In September, Judge Mary C. Jacobson of State Superior Court ruled that the state had to allow gay marriages to comply with the United States Supreme Court decision in June that guaranteed same-sex married couples the same federal benefits as heterosexual married couples. In 2006, a New Jersey Supreme Court decision guaranteed equal protection to same-sex couples, which prompted the State Legislature to enact civil unions. But the United States Supreme Court decision meant that couples in civil unions did not have the same benefits as those in marriages.
A Rutgers Eagleton poll released on Monday found that a majority of respondents, including a majority of those supporting Mr. Christie in his bid for re-election on Nov. 5, did not want him to pursue the appeal.
Mr. Christie is trying to roll up as big a margin of victory as possible next month so he can cast himself as a presidential candidate who can win even in blue states. Continuing to oppose same-sex marriage against the images of the jubilant weddings might have hurt that effort.
His Democratic opponent, State Senator Barbara Buono, sought to remind voters that he had tried “to block the rights of gays and lesbians at every turn.”
“It took a determined effort by brave individuals,” Ms. Buono added, “and a unanimous decision by the New Jersey Supreme Court to force the governor to drop his appeal. I am thrilled the court ended his ability to enforce his bigoted views that are contrary to the values of our state.”
But even prominent Republican donors had been among those financing a campaign to override Mr. Christie’s veto, suggesting that the national politics of same-sex marriage might be shifting. Aides to the governor acknowledged that his decision might alienate primary voters who already doubt his social conservative credentials, but they added that he was never going to have an easy time in the Iowa presidential caucuses.
Still, the administration was not exactly celebrating the position it was in. Announcements from Mr. Christie’s office typically arrive with a news release, a video and a Twitter post. This one came in a sober note from a spokesman to reporters early on Monday; there was no announcement on the governor’s Web site.
“Although the governor strongly disagrees with the court substituting its judgment for the constitutional process of the elected branches or a vote of the people,” the note said, “the court has now spoken clearly as to their view of the New Jersey Constitution and, therefore, same-sex marriage is the law.
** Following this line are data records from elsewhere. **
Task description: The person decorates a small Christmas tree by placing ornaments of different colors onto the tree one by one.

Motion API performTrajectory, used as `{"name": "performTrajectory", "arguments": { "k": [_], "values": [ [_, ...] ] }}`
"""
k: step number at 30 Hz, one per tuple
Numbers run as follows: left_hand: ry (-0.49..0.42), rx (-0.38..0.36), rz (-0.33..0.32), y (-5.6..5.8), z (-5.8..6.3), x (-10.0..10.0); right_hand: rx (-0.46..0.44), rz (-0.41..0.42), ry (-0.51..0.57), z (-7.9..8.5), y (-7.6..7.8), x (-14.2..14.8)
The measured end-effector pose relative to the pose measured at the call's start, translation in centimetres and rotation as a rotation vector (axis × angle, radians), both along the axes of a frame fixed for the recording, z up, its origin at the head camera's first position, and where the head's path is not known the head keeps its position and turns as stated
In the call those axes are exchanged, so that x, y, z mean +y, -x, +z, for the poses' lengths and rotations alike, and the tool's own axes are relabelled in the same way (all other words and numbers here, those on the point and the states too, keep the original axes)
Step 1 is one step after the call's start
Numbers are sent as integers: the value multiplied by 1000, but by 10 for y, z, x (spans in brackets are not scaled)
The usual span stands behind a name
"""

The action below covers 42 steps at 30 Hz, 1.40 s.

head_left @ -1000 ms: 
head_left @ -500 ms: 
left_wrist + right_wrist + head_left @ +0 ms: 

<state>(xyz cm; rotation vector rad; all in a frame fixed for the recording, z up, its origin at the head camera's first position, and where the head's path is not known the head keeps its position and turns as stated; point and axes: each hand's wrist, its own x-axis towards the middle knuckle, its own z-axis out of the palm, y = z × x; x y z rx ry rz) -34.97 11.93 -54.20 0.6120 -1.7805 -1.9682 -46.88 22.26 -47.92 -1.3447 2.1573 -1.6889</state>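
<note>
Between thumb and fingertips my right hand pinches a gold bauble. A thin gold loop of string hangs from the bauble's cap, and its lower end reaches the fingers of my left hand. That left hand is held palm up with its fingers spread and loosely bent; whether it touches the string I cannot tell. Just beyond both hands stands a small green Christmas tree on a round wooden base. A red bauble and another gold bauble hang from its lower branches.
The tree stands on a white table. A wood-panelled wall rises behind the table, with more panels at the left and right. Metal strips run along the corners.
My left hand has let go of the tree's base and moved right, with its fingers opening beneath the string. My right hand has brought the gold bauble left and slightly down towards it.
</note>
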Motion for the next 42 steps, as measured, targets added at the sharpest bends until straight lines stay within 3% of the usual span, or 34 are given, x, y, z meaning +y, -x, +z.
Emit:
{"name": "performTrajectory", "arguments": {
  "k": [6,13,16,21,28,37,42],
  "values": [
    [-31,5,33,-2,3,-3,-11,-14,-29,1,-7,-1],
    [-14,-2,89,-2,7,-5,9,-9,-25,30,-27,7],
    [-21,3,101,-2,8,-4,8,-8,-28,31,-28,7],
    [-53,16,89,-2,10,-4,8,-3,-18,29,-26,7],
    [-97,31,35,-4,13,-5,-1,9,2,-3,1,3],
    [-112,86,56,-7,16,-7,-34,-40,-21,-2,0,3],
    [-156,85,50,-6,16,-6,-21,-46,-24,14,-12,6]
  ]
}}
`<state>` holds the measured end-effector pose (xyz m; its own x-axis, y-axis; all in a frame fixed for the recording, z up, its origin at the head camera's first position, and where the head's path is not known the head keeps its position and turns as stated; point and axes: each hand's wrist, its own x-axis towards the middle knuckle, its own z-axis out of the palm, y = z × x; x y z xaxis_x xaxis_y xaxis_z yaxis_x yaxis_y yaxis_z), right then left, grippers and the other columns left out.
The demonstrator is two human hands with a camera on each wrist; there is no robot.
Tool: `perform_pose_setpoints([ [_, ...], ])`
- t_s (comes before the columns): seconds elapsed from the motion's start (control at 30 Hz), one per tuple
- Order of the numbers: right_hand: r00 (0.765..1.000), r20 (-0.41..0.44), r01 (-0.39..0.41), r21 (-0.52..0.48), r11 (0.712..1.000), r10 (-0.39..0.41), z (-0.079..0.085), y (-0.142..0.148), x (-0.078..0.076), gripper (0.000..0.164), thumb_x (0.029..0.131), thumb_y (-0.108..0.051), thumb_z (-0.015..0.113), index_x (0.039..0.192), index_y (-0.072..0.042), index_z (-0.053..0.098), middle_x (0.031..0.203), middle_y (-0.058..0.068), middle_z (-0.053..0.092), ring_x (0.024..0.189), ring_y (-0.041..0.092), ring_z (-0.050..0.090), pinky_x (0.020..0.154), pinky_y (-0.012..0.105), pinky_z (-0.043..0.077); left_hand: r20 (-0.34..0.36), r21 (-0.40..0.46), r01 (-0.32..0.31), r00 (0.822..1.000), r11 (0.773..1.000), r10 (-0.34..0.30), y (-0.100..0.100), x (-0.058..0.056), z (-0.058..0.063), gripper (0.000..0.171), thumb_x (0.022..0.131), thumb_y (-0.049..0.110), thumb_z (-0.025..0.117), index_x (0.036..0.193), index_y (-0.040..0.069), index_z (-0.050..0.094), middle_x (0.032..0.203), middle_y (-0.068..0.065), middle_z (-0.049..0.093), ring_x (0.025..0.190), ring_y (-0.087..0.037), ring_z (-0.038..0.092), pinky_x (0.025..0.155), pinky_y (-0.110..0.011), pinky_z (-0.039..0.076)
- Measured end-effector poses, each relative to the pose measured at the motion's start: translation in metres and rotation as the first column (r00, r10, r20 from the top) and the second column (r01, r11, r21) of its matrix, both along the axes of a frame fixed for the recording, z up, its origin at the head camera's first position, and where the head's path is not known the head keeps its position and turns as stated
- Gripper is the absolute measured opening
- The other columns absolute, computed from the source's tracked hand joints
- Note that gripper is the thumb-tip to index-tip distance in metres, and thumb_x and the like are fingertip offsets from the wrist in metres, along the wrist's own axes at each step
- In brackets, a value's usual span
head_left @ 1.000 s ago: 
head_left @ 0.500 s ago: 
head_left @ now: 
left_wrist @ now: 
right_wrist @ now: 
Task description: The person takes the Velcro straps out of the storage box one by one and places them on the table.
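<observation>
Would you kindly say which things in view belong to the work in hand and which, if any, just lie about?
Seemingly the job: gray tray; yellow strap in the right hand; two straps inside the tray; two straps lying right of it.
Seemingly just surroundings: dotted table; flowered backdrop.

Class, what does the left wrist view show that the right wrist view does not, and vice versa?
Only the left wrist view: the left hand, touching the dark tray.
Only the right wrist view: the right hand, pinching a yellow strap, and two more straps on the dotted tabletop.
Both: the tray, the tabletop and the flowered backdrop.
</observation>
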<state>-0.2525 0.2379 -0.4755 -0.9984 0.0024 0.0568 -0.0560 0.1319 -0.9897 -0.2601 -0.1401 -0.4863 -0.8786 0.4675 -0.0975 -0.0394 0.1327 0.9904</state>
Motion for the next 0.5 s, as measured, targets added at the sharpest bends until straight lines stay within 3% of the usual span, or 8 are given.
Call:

“The governor will do his constitutional duty and ensure his administration enforces the law as dictated by the New Jersey Supreme Court.”
National conservative groups criticized “an activist judiciary run amok,” in the words of the National Organization for Marriage. But they also had harsh words for Mr. Christie, for, as the organization said, “throwing in the towel.”
“The mark of a leader is to walk a principled walk no matter the difficulty of the path,” said the statement from the organization’s president, Brian Brown. “Chris Christie has failed the test, abandoning both voters and the core institution of society: marriage as the union of one man and one woman.”
This article has been revised to reflect the following correction:
Correction: October 22, 2013
An earlier version of this article misstated the court where oral arguments regarding gay marriage were made. Lawrence S. Lustberg argued the case for gay and lesbian couples before a trial court, not before the State Supreme Court. The Supreme Court, which denied the Christie administration’s request for a delay in the start of gay marriages, decided the case based on legal filings; there were no oral arguments.